REQUIRED WORK: Write out, word for word, the part of the listing below that opens with the line containing "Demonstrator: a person" and closes with the line containing "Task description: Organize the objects", keeping both of those lines and adding no others.

Segment Open

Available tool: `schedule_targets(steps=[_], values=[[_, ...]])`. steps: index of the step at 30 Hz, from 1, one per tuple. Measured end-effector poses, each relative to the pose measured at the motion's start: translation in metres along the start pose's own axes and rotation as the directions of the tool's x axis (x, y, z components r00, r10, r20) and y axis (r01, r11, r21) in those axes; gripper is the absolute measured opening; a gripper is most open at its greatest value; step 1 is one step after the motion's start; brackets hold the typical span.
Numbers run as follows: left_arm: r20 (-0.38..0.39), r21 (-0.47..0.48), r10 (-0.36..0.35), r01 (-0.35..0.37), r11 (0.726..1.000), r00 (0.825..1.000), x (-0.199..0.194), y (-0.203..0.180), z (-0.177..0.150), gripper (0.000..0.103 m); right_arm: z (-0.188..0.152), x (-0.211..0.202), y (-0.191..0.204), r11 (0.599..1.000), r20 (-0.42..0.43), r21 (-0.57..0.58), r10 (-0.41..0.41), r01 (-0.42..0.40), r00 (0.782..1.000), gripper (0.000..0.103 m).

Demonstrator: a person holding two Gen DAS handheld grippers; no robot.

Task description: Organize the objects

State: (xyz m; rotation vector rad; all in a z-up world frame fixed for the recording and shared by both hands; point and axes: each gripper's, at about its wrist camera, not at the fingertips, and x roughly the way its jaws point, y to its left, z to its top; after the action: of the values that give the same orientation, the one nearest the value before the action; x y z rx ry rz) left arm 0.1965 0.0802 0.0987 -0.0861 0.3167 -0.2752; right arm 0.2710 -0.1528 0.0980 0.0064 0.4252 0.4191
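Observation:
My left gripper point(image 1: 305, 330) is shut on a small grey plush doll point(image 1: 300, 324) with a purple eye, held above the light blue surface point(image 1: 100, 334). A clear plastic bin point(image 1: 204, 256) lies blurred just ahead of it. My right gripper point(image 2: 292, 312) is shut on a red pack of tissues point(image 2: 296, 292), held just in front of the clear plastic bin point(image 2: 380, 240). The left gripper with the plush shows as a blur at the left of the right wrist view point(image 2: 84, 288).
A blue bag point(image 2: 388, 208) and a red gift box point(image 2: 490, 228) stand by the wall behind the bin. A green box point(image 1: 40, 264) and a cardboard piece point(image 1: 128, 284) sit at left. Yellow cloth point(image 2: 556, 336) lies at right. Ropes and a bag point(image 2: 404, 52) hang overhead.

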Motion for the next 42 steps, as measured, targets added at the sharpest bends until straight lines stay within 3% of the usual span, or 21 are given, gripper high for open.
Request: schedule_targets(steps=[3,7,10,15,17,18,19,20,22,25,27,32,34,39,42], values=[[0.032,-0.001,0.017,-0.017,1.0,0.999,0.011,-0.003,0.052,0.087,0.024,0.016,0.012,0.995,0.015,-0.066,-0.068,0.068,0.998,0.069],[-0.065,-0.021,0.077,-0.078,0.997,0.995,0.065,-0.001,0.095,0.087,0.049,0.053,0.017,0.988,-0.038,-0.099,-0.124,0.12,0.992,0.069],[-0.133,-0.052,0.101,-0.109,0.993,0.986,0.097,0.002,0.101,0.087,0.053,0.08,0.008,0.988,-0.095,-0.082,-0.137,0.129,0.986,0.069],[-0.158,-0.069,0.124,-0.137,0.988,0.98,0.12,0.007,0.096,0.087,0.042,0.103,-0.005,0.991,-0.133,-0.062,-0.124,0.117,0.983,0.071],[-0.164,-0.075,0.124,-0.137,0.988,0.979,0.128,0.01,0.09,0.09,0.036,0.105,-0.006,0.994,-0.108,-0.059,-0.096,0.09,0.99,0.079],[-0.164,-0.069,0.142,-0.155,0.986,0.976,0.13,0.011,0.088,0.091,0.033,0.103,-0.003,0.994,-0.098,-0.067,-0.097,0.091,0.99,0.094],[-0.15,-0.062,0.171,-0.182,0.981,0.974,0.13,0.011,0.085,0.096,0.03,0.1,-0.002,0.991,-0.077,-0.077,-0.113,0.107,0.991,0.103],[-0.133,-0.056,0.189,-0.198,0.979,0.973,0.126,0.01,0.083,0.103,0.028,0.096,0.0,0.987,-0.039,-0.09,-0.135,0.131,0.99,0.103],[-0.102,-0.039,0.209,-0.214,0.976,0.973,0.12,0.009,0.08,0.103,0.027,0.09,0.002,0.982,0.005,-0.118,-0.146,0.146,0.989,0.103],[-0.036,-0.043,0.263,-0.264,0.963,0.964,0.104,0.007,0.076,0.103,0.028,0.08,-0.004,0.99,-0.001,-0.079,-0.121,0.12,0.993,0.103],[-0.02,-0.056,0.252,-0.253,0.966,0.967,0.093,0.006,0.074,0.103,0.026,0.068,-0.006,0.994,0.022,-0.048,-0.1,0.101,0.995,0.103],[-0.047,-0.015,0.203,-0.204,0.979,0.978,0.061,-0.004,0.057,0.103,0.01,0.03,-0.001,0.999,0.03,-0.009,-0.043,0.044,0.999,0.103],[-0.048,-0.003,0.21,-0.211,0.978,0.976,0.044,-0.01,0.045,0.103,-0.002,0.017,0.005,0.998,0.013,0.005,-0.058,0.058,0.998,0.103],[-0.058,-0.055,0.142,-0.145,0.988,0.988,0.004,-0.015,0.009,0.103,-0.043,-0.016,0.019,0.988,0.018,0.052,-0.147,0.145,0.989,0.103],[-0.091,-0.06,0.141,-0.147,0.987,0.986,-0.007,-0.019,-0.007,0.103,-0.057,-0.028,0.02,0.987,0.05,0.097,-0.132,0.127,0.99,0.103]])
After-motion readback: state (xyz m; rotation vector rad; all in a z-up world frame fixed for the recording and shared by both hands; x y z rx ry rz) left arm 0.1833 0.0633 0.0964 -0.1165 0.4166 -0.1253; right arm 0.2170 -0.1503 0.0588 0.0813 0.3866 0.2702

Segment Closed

RESULT BELOW:
Demonstrator: a person holding two Gen DAS handheld grippers; no robot.

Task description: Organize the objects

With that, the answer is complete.